_ABOUT THIS EXERCISE_:
Among the entries below, find the lines with "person" and copy them.

_DATA FOR THE TASK_:
■ ■ ■ ■
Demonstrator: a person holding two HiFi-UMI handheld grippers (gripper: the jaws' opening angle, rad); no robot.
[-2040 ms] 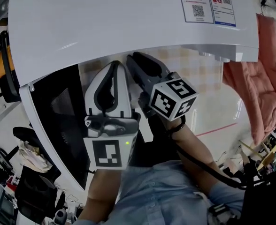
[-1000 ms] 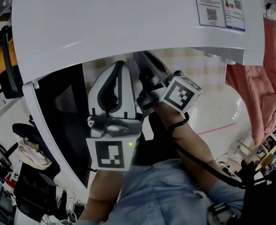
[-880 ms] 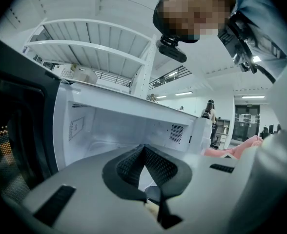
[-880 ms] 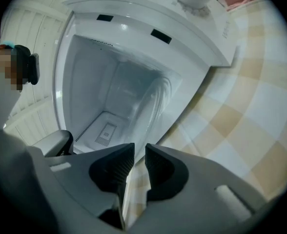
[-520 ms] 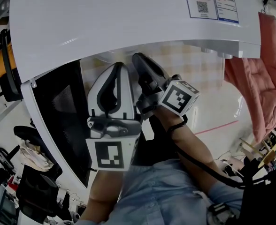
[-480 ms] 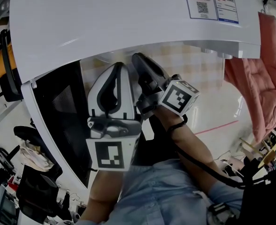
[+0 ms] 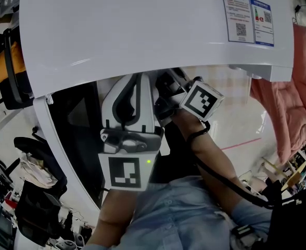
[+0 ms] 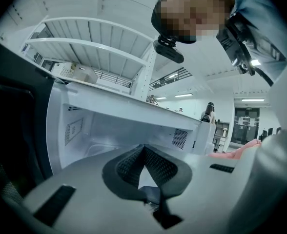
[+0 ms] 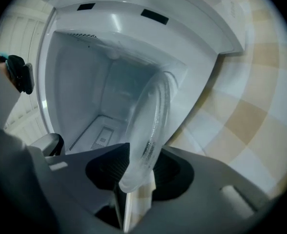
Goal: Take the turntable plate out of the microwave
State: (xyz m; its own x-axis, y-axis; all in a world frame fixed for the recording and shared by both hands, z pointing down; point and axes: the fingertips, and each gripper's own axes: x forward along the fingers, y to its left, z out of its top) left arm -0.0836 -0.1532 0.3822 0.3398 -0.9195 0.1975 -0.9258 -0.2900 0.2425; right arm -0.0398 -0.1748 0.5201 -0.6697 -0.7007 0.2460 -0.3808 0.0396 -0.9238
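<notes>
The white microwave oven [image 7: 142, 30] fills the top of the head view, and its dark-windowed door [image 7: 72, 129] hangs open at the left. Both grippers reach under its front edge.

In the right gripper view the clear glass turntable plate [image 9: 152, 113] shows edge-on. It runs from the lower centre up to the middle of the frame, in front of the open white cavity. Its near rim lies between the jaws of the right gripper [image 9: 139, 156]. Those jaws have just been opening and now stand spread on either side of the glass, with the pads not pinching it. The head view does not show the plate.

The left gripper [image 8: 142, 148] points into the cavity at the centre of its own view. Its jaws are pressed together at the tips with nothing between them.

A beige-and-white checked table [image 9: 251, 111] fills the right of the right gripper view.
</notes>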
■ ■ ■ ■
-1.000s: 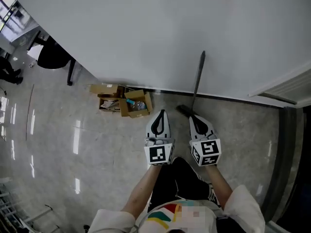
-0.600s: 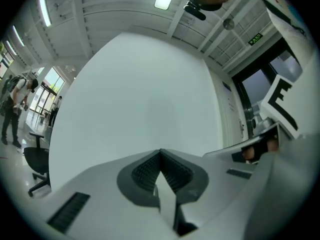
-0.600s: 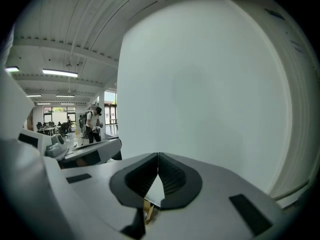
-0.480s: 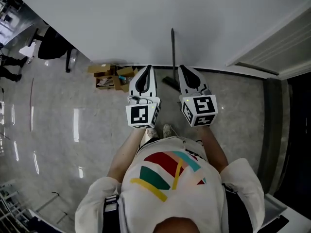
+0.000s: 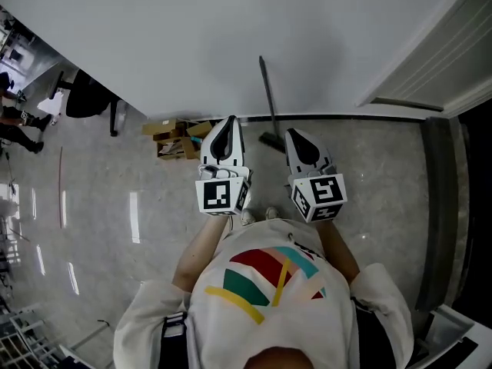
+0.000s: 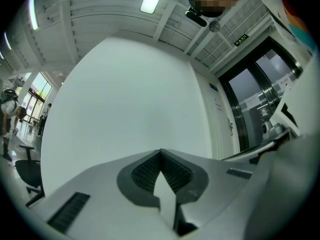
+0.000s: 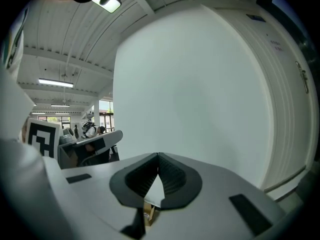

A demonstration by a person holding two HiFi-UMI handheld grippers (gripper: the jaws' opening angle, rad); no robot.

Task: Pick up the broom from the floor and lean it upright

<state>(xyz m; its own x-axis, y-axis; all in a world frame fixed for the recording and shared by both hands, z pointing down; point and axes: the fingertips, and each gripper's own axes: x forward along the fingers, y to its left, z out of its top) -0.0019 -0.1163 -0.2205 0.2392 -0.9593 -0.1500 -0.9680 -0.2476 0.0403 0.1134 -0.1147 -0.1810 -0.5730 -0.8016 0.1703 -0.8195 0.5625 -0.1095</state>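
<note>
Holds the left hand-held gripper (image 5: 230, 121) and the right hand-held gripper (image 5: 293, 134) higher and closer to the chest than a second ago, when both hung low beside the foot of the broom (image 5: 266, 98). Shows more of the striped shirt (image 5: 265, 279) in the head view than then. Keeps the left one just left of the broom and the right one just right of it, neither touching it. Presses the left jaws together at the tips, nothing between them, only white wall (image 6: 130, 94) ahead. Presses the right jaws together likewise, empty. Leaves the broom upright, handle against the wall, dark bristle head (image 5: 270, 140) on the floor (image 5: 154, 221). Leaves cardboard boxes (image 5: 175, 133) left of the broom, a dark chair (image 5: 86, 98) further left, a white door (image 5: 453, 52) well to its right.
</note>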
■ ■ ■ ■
_ANSWER SPACE_:
Demonstrator: a person holding two HiFi-UMI handheld grippers (gripper: the jaws' opening angle, rad); no robot.
A demonstration by a person holding two HiFi-UMI handheld grippers (gripper: the jaws' opening angle, rad); no robot.

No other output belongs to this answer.